Susan at work. Picture: DFID
The child, by his mother’s side in the picture, is one of twins, both of whom are very small for their 5 years of age. Stunting (a failure to grow properly as a result of inadequate diet) is a significant problem in Zambia, and in many developing countries, and is the result of chronic under nutrition. The baby in the mother's arms was a year old and being breast fed as well as receiving solids, but had already had an episode of acute malnutrition. Advice on good nutritional practice, including weaning practice and when to move from breast food alone to solids is very valuable advice that Community Health Assistants can give. However, for poor households, which are often single parent households where a husband may have died or left the family, there is limited money available to buy even basic food supplies and money becomes as important as advice on good nutrition. One of the services that Susan can provide is to refer community members to cash transfer programmes, which provide a small but important cash sum that can help make the difference between household malnutrition and the ability to cope during times of food shortage. See the Department for International Development's (DFID) evidence paper on the potential benefits of cash transfer programmes.
UK aid support for the Community Health Assistant programme in Zambia includes an evaluation, which will help to make sure that the impact of the programme is measured. Gathering the evidence needed to show that this type of initiative can be a cost effective way of increasing access to basic services and improving health will be important, particularly given national plans to scale up the training of Community Health Assistants to a total of 3,100. This is a potentially important part of Zambia’s response to its health workforce shortages.
I have discussed the issue of health workforce shortages in previous blogs (here and here). This is an issue that has been championed by the Global Health Workforce Alliance, which receives British aid, as well as being discussed by the All Party Parliamentary Group on Global Health – All the Talents report.

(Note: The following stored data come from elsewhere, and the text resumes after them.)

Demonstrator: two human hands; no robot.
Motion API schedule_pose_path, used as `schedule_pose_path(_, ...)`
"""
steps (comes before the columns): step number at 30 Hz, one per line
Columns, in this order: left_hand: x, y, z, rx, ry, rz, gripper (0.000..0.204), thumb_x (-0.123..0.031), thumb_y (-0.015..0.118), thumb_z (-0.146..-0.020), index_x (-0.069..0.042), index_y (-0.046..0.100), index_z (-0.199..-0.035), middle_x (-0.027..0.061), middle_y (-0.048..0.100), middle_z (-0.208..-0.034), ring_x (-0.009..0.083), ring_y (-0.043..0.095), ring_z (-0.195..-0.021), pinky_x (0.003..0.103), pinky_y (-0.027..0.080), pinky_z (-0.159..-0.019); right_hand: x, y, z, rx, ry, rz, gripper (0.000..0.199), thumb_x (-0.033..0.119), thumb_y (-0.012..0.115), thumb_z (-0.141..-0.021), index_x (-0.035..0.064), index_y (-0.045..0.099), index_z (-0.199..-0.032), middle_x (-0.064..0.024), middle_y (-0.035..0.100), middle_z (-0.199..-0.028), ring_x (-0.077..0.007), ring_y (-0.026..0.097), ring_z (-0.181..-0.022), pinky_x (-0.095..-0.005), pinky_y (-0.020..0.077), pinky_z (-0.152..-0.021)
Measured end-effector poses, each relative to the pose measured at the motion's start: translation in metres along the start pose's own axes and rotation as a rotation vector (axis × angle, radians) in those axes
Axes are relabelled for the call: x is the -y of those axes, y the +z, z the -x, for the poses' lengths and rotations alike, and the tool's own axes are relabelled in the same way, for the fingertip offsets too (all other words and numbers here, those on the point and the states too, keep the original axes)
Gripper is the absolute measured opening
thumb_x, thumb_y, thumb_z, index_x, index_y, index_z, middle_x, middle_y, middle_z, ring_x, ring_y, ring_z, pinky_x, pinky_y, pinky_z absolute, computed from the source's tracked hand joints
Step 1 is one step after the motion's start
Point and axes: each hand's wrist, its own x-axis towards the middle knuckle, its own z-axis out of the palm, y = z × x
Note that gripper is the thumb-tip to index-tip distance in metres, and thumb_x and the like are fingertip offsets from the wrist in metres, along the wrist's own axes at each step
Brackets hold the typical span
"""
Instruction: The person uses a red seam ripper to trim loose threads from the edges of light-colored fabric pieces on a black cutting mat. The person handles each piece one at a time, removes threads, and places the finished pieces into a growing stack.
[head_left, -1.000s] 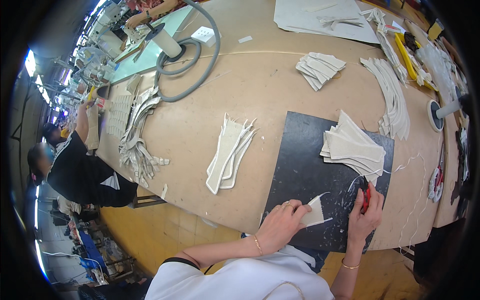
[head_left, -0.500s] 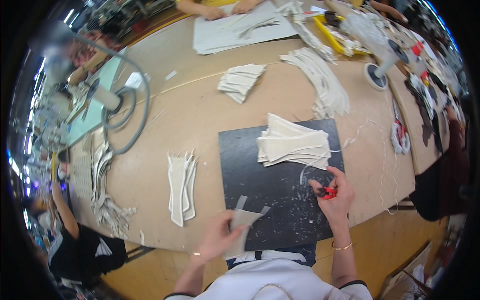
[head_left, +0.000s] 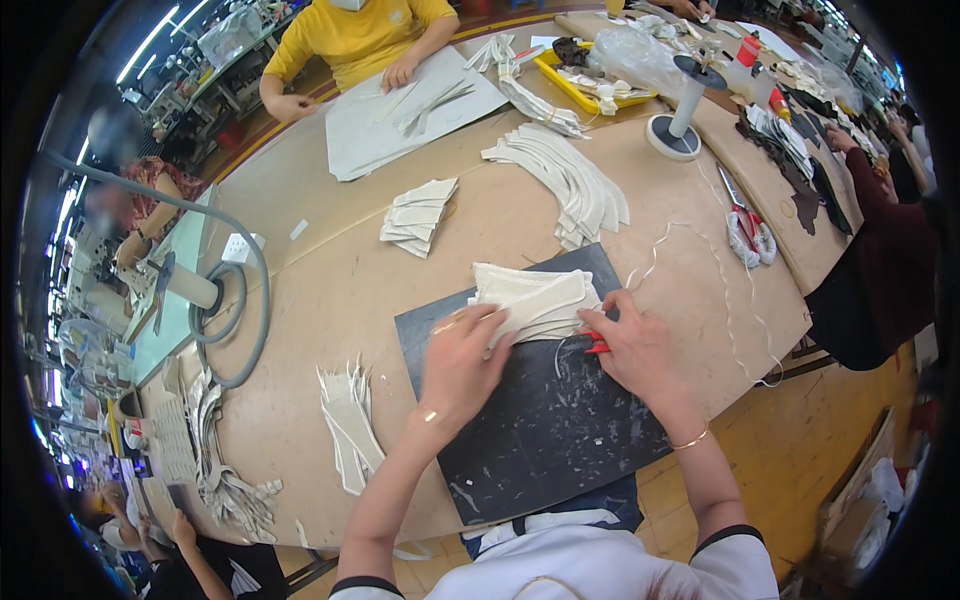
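Pile (head_left: 533, 297) sits on mat (head_left: 530, 430)'s far end | left hand (head_left: 464, 362) curls at pile, grip unclear | right hand (head_left: 640, 345) palms red tool (head_left: 597, 343), seemingly freeing fingertips (head_left: 594, 320)

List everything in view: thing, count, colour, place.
Table: one, tan, centre
Mat: one, black, near edge
Fabric stacks: three, cream, on, left of and beyond mat
Strip bundles: at least three, pale, left and far side
Scissors: one, red and white, right
Spools: two, whitish, left and right
Tray: one, yellow, far right
Hose: one, grey, left
Sheeting: count unclear, white, far side
Co-workers: several, mixed clothing, around
Tool: one, red, by mat's stack
Left hand: one, bare, at mat's stack
Right hand: one, bare, around tool
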Motion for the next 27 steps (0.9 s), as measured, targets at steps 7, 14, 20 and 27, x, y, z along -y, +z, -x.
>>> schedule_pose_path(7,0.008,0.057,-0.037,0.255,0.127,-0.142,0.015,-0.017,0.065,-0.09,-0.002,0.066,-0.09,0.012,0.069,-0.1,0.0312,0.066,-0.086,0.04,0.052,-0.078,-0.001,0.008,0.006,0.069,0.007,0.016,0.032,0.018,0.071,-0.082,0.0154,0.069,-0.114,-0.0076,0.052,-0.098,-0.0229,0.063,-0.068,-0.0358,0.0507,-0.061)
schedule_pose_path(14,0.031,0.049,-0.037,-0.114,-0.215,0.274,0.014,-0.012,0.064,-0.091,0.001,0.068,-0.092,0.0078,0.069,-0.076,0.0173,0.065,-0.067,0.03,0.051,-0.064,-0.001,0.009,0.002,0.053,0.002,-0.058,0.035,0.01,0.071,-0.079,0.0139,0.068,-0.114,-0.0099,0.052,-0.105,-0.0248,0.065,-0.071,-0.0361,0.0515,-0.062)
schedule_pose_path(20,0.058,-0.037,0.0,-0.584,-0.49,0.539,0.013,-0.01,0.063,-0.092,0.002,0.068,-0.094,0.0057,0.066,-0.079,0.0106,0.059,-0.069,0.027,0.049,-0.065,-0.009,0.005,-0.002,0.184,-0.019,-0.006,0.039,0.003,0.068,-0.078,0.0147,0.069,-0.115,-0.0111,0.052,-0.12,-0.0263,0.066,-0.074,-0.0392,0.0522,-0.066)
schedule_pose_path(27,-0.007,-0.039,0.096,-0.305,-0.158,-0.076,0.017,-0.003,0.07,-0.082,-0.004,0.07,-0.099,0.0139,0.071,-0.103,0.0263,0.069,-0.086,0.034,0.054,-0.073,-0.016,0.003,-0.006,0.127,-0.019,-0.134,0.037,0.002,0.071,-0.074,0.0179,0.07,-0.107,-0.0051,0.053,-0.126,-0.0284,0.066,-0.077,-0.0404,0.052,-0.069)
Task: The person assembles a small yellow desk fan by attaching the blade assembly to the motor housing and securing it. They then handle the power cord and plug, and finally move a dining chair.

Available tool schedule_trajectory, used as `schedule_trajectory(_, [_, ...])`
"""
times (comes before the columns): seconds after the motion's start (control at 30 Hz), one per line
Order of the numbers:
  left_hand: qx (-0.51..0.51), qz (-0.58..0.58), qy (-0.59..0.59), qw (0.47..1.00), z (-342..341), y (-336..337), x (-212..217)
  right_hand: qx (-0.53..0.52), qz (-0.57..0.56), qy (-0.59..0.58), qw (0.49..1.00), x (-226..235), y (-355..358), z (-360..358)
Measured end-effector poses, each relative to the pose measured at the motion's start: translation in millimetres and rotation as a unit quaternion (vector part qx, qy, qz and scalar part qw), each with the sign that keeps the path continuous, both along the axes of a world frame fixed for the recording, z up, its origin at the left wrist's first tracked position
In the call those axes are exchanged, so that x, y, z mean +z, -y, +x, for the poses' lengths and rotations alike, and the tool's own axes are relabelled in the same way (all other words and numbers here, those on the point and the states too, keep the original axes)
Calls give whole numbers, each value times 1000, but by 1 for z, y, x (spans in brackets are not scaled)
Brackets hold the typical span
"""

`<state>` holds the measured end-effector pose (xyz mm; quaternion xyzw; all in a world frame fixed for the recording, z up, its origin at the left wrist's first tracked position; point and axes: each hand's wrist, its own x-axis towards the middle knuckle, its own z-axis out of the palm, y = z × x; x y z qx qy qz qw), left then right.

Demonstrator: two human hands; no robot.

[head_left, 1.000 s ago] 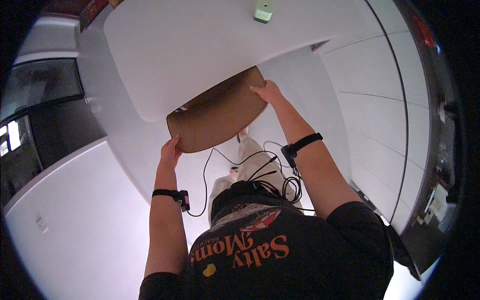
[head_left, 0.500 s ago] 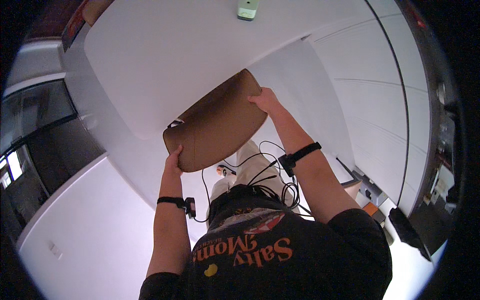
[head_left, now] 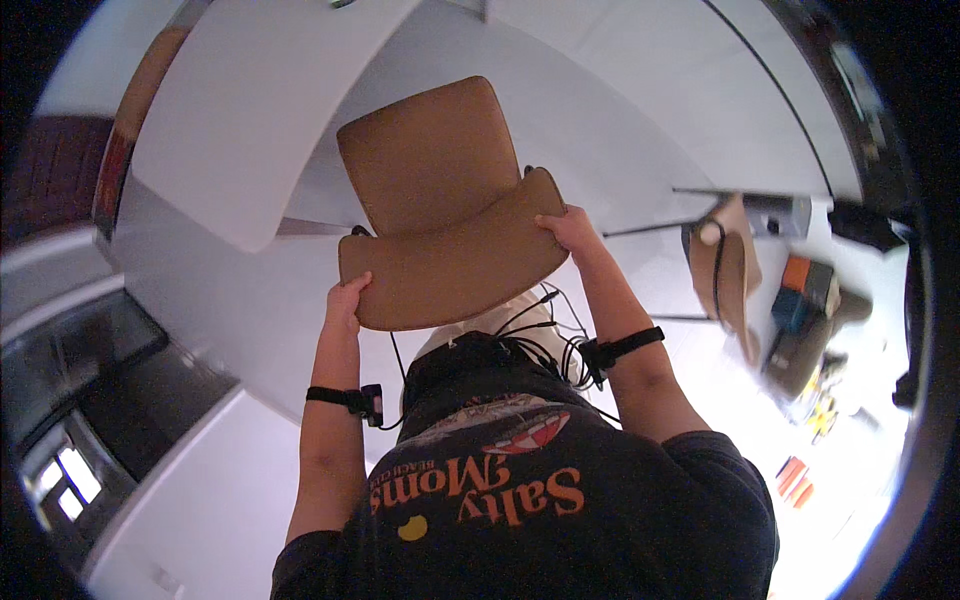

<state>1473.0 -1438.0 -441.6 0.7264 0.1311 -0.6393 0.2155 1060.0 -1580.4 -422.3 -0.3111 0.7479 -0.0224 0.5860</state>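
Note:
A brown chair (head_left: pixel 430 150) stands in front of me, its seat facing up and its curved backrest nearest my body. My left hand (head_left: pixel 348 298) grips the left end of the backrest, thumb on the inner face. At the opposite end my right hand (head_left: pixel 570 232) is closed round the edge in the same way. The fingers behind the backrest are hidden. Dark bits of the chair's frame show beside the backrest; most of its legs are out of sight.
A white table (head_left: pixel 240 110) lies at the far left, just beyond the chair. To the right stands another brown chair (head_left: pixel 735 260) with thin dark legs. Behind it are boxes (head_left: pixel 805 285). Black cables (head_left: pixel 550 345) hang at my waist. A white panel (head_left: pixel 210 480) rises at the lower left.
The chair has come out from the table toward me and to the right, so its seat now shows. Both hands have kept their hold. My view has turned, bringing another chair in at right.

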Motion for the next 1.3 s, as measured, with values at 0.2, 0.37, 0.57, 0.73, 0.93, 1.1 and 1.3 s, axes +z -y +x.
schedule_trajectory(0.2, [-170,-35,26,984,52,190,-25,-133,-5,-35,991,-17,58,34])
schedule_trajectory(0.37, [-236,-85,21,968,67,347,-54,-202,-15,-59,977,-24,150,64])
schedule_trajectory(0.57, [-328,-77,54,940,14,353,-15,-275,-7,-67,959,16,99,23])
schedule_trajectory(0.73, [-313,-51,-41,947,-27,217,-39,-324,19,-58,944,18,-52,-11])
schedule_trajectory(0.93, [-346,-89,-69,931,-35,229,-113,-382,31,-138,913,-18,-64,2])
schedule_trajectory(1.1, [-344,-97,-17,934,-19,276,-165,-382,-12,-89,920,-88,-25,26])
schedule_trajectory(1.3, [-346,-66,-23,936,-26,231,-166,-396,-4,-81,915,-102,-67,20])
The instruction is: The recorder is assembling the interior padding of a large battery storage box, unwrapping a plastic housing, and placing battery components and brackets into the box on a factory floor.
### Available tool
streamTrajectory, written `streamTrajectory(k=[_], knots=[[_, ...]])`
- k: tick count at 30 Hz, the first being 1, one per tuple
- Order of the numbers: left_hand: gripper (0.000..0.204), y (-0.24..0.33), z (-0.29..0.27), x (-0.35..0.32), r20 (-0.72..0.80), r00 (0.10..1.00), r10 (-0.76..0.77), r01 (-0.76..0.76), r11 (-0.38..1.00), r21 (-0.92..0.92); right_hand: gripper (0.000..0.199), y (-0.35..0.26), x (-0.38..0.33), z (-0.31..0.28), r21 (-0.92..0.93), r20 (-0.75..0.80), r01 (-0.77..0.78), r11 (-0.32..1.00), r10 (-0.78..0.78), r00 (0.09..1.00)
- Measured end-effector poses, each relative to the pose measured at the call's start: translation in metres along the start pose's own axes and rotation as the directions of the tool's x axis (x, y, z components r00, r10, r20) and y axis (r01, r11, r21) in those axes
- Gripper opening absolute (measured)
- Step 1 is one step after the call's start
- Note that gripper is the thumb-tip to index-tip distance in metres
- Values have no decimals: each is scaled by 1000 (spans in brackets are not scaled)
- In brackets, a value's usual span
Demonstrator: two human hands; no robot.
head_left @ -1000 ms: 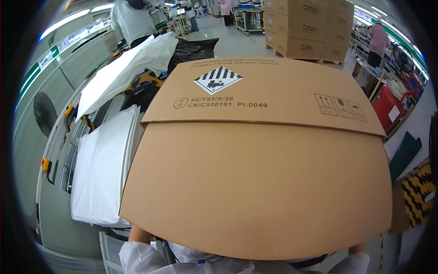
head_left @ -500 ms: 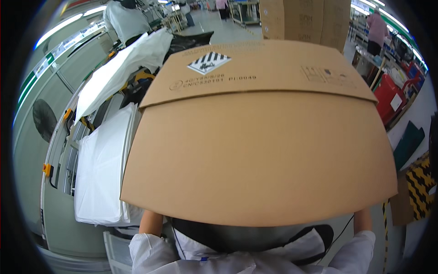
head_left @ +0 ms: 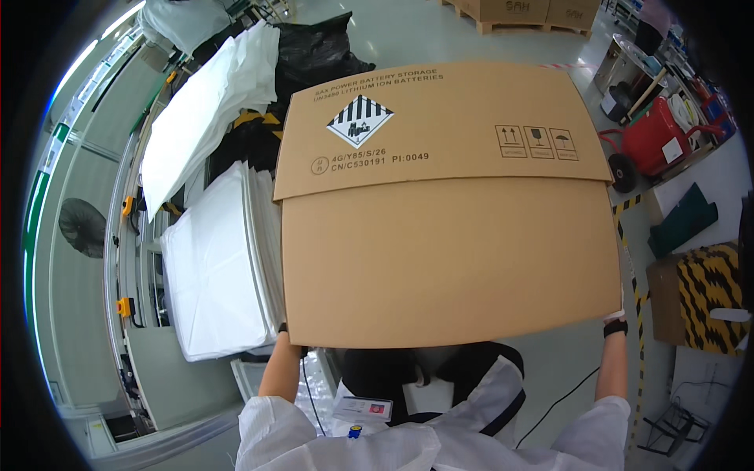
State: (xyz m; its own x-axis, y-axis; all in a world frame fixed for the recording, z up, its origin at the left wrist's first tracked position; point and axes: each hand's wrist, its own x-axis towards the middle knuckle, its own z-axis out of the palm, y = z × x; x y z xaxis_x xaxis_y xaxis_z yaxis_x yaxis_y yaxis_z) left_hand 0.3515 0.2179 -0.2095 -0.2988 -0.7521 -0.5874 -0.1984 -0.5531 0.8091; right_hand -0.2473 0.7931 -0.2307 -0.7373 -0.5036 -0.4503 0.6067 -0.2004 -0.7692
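Note:
A large brown cardboard box fills the middle of the view in front of my body. Its upper panel carries a striped diamond label and handling symbols, and overlaps the plain lower panel along a raised edge. At the box's lower left corner, my left hand holds it, the fingers hidden behind the cardboard. My right hand grips the lower right side; only a small part shows above a black wristband, and its fingers are mostly hidden. Both forearms reach forward in white sleeves.
White foam-like sheets stand stacked left of the box, with more white sheeting and a black plastic bag beyond. A red wheeled machine and a black-and-yellow taped carton stand right. Palletised cartons are at the back.
The box has moved away from my body and looks smaller, its printed panel facing me more squarely. My forearms show more, and the view has tilted down.

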Motion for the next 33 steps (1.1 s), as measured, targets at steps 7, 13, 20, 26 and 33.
streamTrajectory(k=[7,13,20,26,33], knots=[[49,-1,8,-140,122,949,-290,314,860,-401,53,-16,-116,-12,-95,-170,-160,983,142,975],[43,-42,-32,-239,47,990,-136,136,991,7,52,29,-226,-106,-184,-194,-265,947,229,954],[46,-123,-80,-310,18,993,-119,114,980,165,68,44,-320,-90,-300,-444,-219,928,67,893],[56,-169,-77,-438,-62,996,71,-45,939,341,79,53,-377,-99,-491,-475,-293,821,30,879],[57,-255,-75,-539,-198,979,52,-15,983,182,74,56,-428,-99,-653,-505,-252,714,-163,848]])
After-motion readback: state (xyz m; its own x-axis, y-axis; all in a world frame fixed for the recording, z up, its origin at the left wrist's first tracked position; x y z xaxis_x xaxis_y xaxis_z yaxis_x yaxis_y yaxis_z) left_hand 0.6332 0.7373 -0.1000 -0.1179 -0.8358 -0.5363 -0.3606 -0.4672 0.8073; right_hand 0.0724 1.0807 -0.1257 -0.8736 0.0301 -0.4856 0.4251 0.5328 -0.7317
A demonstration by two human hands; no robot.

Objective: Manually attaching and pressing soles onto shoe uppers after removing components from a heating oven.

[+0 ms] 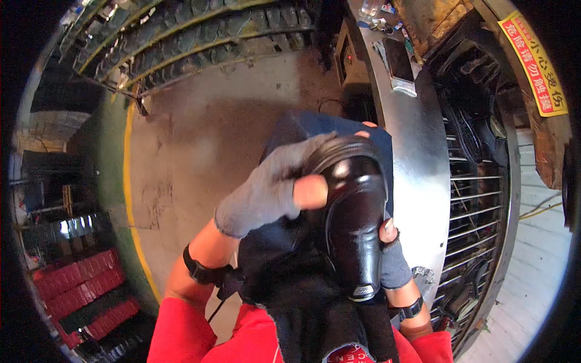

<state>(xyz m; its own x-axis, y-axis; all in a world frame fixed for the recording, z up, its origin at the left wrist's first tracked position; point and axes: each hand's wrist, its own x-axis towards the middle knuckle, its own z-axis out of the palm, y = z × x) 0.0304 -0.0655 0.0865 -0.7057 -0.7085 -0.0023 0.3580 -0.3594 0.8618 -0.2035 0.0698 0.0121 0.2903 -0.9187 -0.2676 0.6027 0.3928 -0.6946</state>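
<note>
A glossy black boot (354,233) is held upright in front of my body, its rounded toe end pointing away and a small pale tag at its near end. My left hand (275,184), in a grey glove with a bare thumb, grips the far left side of the boot. Its thumb presses toward the boot and its other fingers are mostly hidden. My right hand (392,254), in a similar glove, holds the boot's right side, with bare fingertips showing at the edge. A dark blue cloth or apron (284,136) lies behind the boot.
To the right runs a metal bench (417,157), bearing a dark flat device (397,59) and small items. Beyond it, a barred conveyor (475,209) carries dark footwear (484,136). Racks of shoes (224,39) stand far left; red crates (78,281) sit near left. A yellow line (129,181) crosses the floor.
</note>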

This visit to Zambia gave me the opportunity to see first-hand how Zambia is working with its partners in order to respond to the health workforce crisis.
One of the key aspects of the programme I was looking at was the evidence base for the effectiveness of Community Health Workers. There have been a couple of systematic reviews of the impact of Community Health Workers and WHO have produced a policy brief. A key message that emerges is that, as with any health worker training programme designed to effectively deliver a basic package of evidence based services, the challenge will be to ensure that care and support is of good quality, is adequately supervised and those trained have access to good supplies of equipment and medicines they need to do their jobs effectively.
I was impressed with the efforts being made in Zambia to make sure that those trained are able to put in to practice what they have learnt.